Quando soube da morte dele, não chorei nem me rendi a nenhuma baboseira sentimental parecida.
Eu fiquei com raiva. Aquele tipo de raiva que te consome por completo se você não colocar a cabeça no lugar.
Aquele homem tinha me ignorado por anos, se recusava a me ver e agiu como se eu não existisse. Tinha preferido viver sozinho a estar perto de mim.
E eu sabia por quê. Ele me culpava. Sempre me culpou.
Como se a minha própria culpa não fosse suficiente.
Ele morreu logo depois da minha avó, e eu estava tão entorpecido pela dor que aquela raiva foi a primeira coisa que me fez voltar um pouco aos eixos. Foi só quando o turbilhão passou que eu percebi que estava sozinho. Sozinho de verdade. Não que meu avô fosse alguma companhia para mim, mas pelo menos eu sabia que ele estava vivo, que tinha alguém naquele mundo fodido com quem eu compartilhava algum laço de sangue ou algo assim.
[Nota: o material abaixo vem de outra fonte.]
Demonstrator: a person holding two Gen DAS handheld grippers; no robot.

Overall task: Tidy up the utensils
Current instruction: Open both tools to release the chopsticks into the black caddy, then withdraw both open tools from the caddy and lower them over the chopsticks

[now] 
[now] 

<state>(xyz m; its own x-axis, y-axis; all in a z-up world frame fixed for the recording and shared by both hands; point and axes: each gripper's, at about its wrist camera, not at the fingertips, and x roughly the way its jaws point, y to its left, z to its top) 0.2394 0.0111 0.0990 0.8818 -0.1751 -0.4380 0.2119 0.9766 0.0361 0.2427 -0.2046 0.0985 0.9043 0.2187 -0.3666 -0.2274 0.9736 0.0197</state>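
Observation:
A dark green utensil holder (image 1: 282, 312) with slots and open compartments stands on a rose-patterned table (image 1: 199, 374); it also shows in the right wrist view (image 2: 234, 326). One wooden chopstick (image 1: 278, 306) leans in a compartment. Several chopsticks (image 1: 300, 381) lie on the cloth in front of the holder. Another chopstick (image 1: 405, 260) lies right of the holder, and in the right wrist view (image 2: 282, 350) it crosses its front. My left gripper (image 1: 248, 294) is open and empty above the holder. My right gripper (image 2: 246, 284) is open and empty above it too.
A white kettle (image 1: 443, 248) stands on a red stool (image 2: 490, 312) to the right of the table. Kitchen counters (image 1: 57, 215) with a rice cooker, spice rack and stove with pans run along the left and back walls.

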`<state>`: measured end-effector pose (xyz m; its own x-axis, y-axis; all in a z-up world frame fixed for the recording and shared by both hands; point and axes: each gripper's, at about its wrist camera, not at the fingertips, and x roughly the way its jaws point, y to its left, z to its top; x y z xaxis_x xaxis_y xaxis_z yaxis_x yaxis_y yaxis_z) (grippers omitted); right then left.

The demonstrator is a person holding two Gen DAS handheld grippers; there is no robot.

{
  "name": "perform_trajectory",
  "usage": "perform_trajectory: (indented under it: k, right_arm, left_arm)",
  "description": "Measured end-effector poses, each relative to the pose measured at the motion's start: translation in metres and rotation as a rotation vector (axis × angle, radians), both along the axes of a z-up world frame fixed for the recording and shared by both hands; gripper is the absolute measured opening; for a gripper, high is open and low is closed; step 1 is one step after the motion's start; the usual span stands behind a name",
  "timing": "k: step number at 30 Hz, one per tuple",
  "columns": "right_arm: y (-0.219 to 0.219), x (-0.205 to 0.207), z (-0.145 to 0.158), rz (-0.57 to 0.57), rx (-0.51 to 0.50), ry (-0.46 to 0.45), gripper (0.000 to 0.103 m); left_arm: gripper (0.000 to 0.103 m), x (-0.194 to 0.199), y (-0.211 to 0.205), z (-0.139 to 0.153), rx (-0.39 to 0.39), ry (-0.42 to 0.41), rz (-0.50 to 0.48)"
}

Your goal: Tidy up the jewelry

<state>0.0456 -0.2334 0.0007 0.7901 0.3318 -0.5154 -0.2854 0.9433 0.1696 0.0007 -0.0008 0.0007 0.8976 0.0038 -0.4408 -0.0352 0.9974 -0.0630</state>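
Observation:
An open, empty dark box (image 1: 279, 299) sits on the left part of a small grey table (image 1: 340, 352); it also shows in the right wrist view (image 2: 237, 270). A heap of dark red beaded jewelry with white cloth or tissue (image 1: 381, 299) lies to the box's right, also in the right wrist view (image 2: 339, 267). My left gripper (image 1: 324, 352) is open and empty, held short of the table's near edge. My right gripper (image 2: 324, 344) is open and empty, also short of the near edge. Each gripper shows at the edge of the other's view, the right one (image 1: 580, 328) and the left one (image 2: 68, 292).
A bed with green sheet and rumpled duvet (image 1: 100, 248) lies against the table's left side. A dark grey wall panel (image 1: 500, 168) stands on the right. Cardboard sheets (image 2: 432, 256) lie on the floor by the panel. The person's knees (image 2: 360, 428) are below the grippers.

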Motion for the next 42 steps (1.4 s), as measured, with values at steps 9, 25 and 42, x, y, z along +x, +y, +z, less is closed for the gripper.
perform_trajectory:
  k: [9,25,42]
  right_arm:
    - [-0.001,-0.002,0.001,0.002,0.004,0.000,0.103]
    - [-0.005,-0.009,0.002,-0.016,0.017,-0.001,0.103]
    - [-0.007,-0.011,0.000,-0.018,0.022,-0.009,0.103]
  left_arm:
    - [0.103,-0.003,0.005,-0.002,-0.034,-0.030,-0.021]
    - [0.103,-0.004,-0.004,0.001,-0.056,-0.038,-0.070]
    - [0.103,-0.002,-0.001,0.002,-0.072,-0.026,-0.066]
Agora não restava mais ninguém.
- Se precisar de alguma coisa, Samuel, qualquer coisa, você pode falar comigo, tudo bem? - Carlos disse, chamando minha atenção. - Você sabe disso, filho.
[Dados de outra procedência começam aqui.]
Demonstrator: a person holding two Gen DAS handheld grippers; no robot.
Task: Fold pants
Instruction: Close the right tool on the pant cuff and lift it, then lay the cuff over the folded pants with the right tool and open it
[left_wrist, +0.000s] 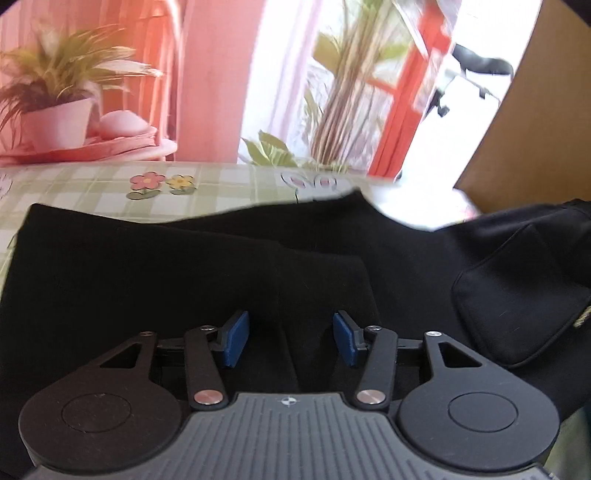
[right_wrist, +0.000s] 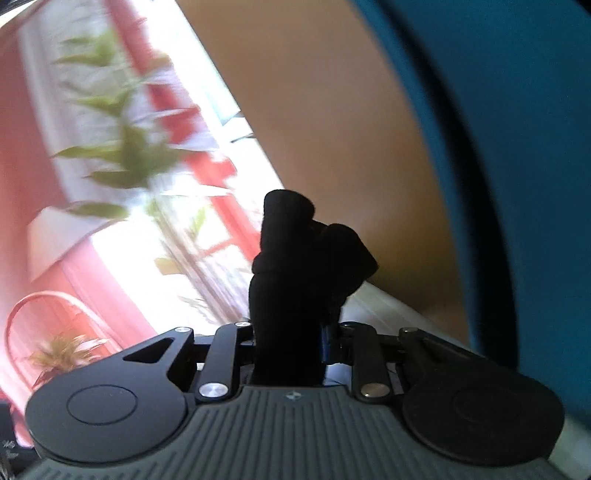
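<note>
The right tool (right_wrist: 291, 347) is clamping a bunched fold of the black fabric pants (left_wrist: 184, 280); the left tool (left_wrist: 290, 339) is hovering apart above them. Keep the carried edge taut and aligned.

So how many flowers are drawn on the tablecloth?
2 clear ones: a pink flower and a yellow flower, side by side on the tablecloth beyond the black pants. More may hide under them.

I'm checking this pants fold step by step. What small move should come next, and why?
Probably carry the right gripper, shut on a bunch of the black pants, across over the flat part. The left gripper hangs open above the cloth.
</note>
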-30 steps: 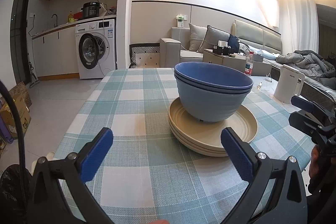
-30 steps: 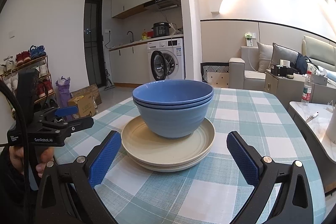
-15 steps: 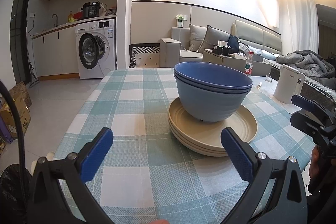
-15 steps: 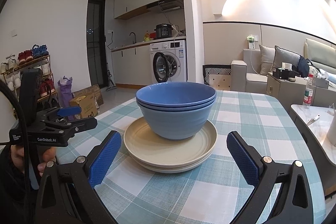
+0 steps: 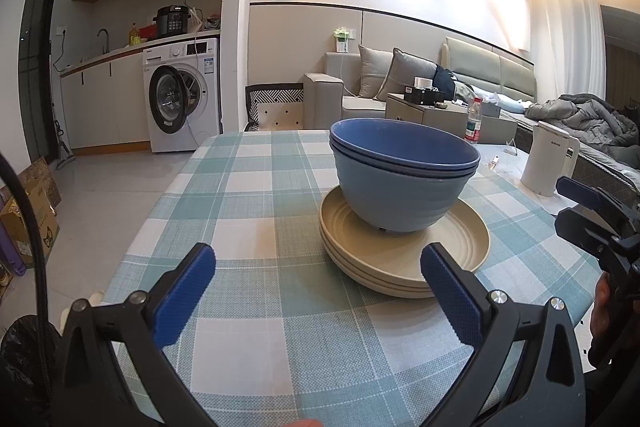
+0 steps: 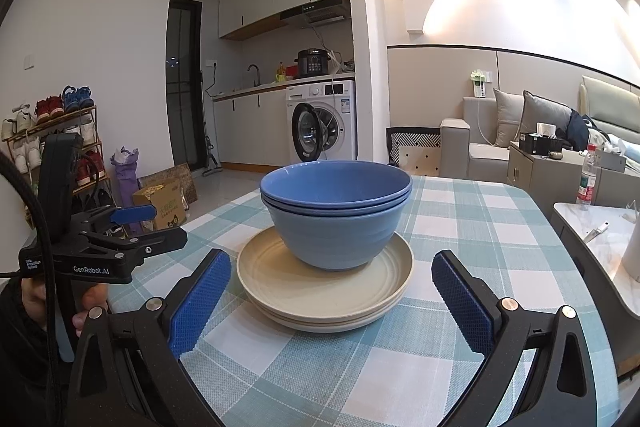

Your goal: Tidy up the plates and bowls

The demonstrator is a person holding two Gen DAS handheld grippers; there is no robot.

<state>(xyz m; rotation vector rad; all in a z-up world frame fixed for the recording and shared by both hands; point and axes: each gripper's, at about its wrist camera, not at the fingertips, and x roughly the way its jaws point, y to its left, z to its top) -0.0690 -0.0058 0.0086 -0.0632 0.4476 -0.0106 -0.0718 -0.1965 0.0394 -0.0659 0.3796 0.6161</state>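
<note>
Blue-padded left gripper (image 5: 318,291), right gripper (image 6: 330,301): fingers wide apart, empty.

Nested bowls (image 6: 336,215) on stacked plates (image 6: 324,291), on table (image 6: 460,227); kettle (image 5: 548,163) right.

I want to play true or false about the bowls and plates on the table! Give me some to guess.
1. The blue bowls sit on the beige plates. True.
2. The left tongs are squeezing a bowl. False: they are open and hold nothing.
3. The tablecloth is checked. True.
4. The right tongs are shut. False: they are open.
5. A red cup sits inside the top bowl. False: nothing shows inside it.
</note>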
- Por que sempre foi tão bom comigo? - perguntei antes que pudesse conter as palavras. - Quer dizer, desde o primeiro dia no sétimo ano, o senhor me deu uma atenção especial. Por quê?
Carlos suspirou e pela primeira vez desde que tinha chegado, não olhou para mim. Ele encarou seu copo de Fanta agora quase no fim e respirou fundo antes de falar outra vez.
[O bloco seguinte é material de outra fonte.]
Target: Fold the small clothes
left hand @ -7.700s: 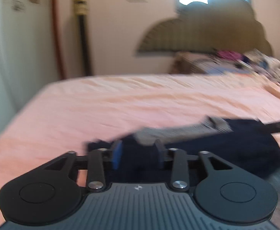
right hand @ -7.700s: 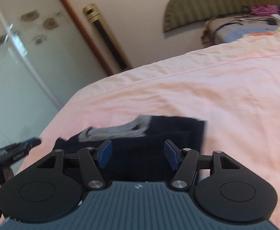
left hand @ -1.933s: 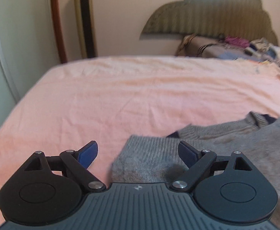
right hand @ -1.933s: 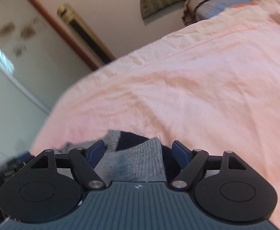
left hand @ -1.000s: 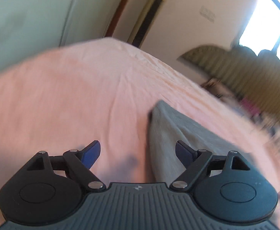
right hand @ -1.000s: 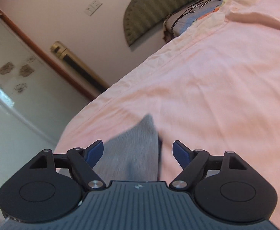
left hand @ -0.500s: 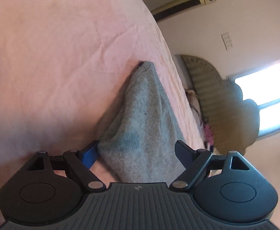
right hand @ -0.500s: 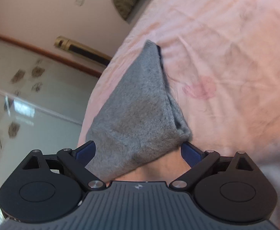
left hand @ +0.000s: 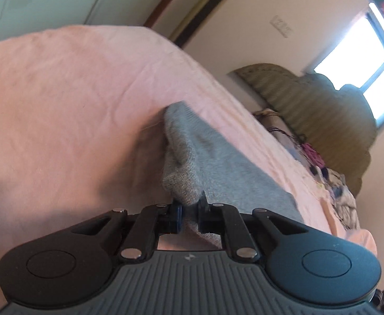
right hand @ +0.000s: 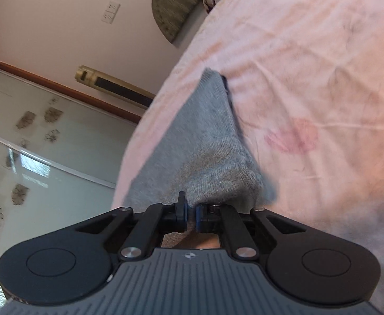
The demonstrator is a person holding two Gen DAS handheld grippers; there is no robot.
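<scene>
A small grey knitted garment (left hand: pixel 213 165) lies on the pink bed sheet (left hand: pixel 60 105). My left gripper (left hand: pixel 190 215) is shut on its near left corner, with the cloth bunched between the blue pads. In the right wrist view the same grey garment (right hand: pixel 205 144) stretches away from me, with a dark navy edge showing along its right side. My right gripper (right hand: pixel 190 215) is shut on the near right corner of it. Both pinched corners are raised a little off the sheet.
The pink sheet (right hand: pixel 310 92) has a faint red stain (right hand: pixel 291 136). A green padded headboard (left hand: pixel 310 99) and a pile of mixed clothes (left hand: pixel 331 181) are at the far end. A glass wardrobe door (right hand: pixel 34 144) and a gold floor unit (right hand: pixel 113 84) stand beside the bed.
Both grippers were open over the near corners of the grey garment half a second ago. Both have closed on those corners and lifted them slightly.
</scene>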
- Eu sempre tive bons instintos como professor. É algo que você adquire depois de quase quarenta anos em sala de aula. Você entra numa turma e de cara já mapeia quase todo mundo ali. Sabe quem é quem e no decorrer do ano convivendo com aqueles mesmos jovens diariamente, você acaba os conhecendo como a palma da sua mão. Mas não demorou nem dois minutos para eu reconhecer você, Samuel. - Ele abriu um sorriso triste. - Um garoto que parecia querer se esconder na última carteira da fileira colada à parede, sempre derrubando algo da mesa sem querer e ficando vermelho com os comentários maldosos de alguns colegas. Você pensava que não queria ser visto nem ouvido, mas no fundo desejava justamente o contrário. Sabe, um órfão sempre reconhece o outro.
Engoli em seco.
- O senhor...
- Perdi meus pais antes dos dez anos. Como você, se o que ouvi falar for verdade. Foi há muito tempo. Uma vida inteira já passou depois disso, mas as dúvidas e o vazio continuam aqui. E eu vi isso em você antes mesmo de saber sua história pela boca de outros professores. Naquele momento, soube que não queria só te fazer ter gosto por aprender e tornar o ambiente escolar menos torturante. Eu queria que se sentisse seguro para ser quem era.
Meu professor acabou o refrigerante, desceu do banco alto e se ajeitou no casaquinho de botão como se não tivesse acabado de me fazer passar pela maior crise existencial da história.
- Você é um ótimo rapaz, Samuel. - Ele sorriu e sussurrou: - E não conta para ninguém, mas sempre foi meu melhor aluno.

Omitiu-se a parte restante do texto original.